In the data, find the word "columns" and copy out every line that has it.

▼

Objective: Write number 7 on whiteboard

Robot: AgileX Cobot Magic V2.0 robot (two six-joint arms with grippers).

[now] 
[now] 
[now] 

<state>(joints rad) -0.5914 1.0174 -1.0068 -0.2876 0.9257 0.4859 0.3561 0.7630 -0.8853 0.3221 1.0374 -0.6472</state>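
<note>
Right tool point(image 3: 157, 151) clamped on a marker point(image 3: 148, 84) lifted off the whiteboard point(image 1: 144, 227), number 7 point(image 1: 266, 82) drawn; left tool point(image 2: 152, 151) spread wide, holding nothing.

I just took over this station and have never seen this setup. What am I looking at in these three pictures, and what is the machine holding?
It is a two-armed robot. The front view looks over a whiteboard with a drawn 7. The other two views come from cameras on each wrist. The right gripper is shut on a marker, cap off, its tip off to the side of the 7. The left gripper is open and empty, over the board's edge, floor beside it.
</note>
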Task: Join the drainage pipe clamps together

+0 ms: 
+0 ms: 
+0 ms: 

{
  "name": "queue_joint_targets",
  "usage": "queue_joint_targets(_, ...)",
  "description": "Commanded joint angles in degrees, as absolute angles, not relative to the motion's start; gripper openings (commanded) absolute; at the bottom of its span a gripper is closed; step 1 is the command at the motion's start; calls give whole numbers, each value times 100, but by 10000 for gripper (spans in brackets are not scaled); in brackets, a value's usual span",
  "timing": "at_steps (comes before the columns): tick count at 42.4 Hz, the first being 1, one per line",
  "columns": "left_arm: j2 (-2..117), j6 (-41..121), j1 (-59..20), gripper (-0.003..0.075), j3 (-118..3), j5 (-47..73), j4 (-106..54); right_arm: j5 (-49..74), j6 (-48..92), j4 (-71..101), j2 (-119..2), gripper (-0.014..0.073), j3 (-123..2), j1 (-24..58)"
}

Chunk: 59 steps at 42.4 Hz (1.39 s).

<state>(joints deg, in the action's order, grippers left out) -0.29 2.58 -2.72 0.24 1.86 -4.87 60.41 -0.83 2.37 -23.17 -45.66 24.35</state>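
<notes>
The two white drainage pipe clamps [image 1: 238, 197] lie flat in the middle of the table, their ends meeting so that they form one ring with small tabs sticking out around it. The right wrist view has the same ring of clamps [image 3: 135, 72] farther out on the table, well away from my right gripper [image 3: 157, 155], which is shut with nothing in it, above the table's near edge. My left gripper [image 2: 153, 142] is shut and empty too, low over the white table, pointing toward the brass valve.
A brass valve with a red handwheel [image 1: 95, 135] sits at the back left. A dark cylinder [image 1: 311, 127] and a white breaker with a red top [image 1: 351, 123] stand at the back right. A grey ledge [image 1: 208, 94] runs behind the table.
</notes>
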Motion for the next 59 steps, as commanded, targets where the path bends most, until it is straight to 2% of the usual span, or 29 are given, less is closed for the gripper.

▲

TASK SOLUTION –
  "timing": "at_steps (comes before the columns): tick count at 42.4 Hz, the first being 1, one per line",
  "columns": "left_arm: j2 (-2..117), j6 (-41..121), j1 (-59..20), gripper (-0.003..0.075), j3 (-118..3), j5 (-47..73), j4 (-106..54); right_arm: j5 (-49..74), j6 (-48..92), j4 (-71..101), j2 (-119..2), gripper (-0.014..0.073), j3 (-123..2), j1 (-24..58)"

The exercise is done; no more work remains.